• _Exercise goal_
Keep only the lines from the start of the data through the line containing "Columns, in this", and output them exactly.
Segment Start: Supplied information
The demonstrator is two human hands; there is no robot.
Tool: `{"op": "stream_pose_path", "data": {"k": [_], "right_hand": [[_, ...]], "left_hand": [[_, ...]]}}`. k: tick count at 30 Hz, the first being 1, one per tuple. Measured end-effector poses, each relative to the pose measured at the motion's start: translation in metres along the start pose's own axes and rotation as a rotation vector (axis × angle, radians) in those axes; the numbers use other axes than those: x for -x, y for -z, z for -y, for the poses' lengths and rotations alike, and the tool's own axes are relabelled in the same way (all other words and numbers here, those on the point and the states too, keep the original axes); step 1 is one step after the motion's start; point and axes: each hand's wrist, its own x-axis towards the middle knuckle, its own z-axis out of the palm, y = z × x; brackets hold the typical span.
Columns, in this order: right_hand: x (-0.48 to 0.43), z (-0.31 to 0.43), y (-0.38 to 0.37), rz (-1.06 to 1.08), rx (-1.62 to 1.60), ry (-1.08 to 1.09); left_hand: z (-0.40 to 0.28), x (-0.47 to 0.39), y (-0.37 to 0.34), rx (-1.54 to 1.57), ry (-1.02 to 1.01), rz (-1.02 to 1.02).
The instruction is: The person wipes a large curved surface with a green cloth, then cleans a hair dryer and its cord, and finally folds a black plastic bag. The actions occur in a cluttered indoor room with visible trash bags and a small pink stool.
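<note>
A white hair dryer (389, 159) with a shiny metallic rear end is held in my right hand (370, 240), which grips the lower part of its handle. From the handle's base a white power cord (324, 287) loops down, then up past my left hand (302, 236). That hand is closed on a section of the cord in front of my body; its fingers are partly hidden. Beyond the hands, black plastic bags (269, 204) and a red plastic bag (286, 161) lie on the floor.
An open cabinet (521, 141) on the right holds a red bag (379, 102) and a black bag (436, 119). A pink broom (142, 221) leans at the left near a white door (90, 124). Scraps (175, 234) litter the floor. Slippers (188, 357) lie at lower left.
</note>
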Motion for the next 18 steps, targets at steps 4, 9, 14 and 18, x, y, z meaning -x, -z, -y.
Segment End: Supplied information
• _Your response_
The demonstrator is two human hands; there is no robot.
Tool: `{"op": "stream_pose_path", "data": {"k": [_], "right_hand": [[_, ...]], "left_hand": [[_, ...]]}}`. k: tick count at 30 Hz, the first being 1, one per tuple. Measured end-effector poses, each relative to the pose measured at the motion's start: translation in metres along the start pose's own axes and rotation as a rotation vector (axis × angle, radians) in those axes; the numbers use other axes than those: x for -x, y for -z, z for -y, for the poses' lengths and rotations alike, and the tool's own axes are relabelled in the same way (all other words and numbers here, those on the point and the states too, keep the original axes); step 1 is one step after the motion's start; point and axes: each hand's wrist, its own x-axis towards the middle knuckle, its own z-axis out of the palm, y = z × x; brackets hold the typical span.
Columns, in this order: right_hand: x (-0.48 to 0.43), z (-0.31 to 0.43), y (-0.38 to 0.37), rz (-1.06 to 1.08), rx (-1.62 to 1.60), ry (-1.08 to 1.09); left_hand: z (-0.40 to 0.28), x (-0.47 to 0.39), y (-0.37 to 0.34), rx (-1.54 to 1.57), ry (-1.02 to 1.01), rz (-1.02 to 1.02).

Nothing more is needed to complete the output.